Pero no pretendo hacer una tesis sobre el tema. Por ignorancia y por pereza. Lo poco que sé se me antoja demasiado complejo de explicar. Lo único que pretendía, en realidad, era confesar mi sorpresa ante una pequeña historia del Bronx. Compré el libro no hace mucho (para algo tiene que servir la Semana Negra de las narices. Cuatro puestos de libros, un par de exposiciones fotográficas, charlas con escaso público y diez mil casetas de fritangas, bisutería, cacharros y coches de choque. Pura cultura). Lo dicho, que me hice con el libro. Un guión de Chazz Palminteri.
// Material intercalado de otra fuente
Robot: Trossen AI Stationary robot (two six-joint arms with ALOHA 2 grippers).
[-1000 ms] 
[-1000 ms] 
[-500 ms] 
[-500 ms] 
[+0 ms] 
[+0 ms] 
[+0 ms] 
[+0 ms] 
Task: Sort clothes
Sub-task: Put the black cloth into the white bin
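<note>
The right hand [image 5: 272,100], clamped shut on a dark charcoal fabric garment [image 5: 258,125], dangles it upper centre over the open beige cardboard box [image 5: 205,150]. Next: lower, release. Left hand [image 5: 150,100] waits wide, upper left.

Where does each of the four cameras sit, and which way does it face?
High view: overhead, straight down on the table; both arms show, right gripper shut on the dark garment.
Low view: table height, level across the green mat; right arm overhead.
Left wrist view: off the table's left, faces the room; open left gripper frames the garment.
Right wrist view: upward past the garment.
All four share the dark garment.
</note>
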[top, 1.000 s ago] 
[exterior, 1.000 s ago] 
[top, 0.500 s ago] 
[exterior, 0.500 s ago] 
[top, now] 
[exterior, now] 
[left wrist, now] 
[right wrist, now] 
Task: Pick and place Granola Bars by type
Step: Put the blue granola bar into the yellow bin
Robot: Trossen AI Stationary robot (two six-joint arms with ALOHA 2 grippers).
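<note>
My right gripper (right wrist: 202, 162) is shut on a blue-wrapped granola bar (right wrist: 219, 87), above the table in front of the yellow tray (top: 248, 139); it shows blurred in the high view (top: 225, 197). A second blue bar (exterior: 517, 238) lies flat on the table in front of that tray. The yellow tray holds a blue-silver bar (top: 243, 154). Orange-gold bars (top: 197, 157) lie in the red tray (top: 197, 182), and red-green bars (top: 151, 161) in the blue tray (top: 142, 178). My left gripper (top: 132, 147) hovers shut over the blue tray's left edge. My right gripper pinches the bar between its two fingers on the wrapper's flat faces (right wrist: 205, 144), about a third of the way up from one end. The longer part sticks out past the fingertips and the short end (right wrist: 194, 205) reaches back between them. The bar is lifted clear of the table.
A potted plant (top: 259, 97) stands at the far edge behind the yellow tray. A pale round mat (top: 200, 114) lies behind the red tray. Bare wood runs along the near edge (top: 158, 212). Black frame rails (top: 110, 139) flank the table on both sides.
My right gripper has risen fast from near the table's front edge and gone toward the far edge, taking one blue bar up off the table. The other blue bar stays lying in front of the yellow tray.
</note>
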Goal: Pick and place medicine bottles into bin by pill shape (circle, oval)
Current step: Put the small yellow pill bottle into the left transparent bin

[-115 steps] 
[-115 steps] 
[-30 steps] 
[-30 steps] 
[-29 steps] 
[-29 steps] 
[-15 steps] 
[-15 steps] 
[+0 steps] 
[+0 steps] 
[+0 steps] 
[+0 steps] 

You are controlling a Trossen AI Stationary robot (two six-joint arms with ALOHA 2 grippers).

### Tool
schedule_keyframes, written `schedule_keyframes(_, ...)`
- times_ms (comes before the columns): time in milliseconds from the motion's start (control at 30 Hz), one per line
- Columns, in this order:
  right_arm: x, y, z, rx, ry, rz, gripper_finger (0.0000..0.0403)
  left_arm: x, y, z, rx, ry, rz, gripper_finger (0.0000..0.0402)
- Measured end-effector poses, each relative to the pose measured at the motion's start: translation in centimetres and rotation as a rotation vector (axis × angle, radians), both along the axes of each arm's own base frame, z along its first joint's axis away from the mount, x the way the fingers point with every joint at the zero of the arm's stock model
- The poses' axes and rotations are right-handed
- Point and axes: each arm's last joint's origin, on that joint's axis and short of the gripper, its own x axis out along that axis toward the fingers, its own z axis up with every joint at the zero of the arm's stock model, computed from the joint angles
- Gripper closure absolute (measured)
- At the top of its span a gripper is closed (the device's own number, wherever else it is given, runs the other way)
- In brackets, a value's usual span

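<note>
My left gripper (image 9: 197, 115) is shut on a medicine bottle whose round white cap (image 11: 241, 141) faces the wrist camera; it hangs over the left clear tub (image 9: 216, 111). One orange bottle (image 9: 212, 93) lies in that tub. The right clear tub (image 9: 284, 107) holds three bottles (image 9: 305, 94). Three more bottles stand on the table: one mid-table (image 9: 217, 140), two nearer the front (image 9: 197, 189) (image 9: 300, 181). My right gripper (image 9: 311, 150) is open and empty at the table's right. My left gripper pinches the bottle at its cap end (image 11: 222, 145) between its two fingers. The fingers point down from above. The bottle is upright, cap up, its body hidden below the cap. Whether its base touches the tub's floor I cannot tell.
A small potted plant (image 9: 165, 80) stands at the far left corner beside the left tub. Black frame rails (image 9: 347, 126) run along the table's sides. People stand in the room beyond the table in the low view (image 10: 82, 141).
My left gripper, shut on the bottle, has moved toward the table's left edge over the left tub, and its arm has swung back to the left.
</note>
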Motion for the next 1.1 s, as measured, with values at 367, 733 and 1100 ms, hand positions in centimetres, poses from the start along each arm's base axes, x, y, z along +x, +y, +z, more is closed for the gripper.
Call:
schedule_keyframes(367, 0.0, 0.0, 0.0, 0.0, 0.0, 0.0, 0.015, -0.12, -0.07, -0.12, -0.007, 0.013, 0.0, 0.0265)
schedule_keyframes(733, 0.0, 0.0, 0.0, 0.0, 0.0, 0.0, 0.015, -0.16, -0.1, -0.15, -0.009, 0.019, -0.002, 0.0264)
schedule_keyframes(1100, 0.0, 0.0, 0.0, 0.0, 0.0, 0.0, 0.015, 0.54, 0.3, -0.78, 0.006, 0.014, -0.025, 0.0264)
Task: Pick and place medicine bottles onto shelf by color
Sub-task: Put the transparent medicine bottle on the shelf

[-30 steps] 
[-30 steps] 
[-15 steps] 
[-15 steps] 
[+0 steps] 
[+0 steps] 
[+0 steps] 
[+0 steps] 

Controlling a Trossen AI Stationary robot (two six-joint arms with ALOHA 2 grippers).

Eso me llamó la atención, así, de repente. He visto la peli varias veces y no se me escapa que el susodicho no sólo interpreta a Sonny, sino que es el culpable del guión. De la historia. Y de repente (no se me había ocurrido hasta hace unos días, justo al terminar el libro) me pregunté si esa C de Chazz no sería de otra cosa. Si Chazz no sería un mote nacido a raíz de otro más escueto. "C". La edad coincidía también. Es decir, era mera imaginación? O era autobiográfico? Y resulta que sí. Calogero Lorenzo Palminteri, más conocido como "C". O Chazz. Ese niño, ese chaval, es Chazz. Ese Lorenzo, ese chofer de autobús honrado, era su padre. Y esa historia del Bronx era la suya.
O no. Quizá hay mucho de invención en ella. Quizá Chazz no vio morir a un hombre a sus nueve años ni encubrió a un mafiosillo de barrio al que interpretaría años más tarde. Quizá no vio morir a sus amigos de la infancia, esos que de repente le parecían tan simples y estúpidos, pero que eran sus amigos, al fin y al cabo. Quizá no protagonizó una imposible historia de amor entre el Romeo italoamericano y la Julieta afroamericana, escandalizando ambos a sendos barrios, a sendos ghettos, a sendas culturas enfrentadas. No lo sé, pero es curioso de todos modos. De alguna manera existió ese Calogero. Existe, de hecho. Se llama Chazz Palminteri. Y, vaya usted a saber, lo mismo fue aspirante a mafioso, dividido entre la honradez de un padre pobre y la fascinación por el capo que le apadrinó. Lo mismo es verdad (o no) que logró sacar lo mejor de ambas escuelas. El instituto y la Universidad de la Avenida Belmont.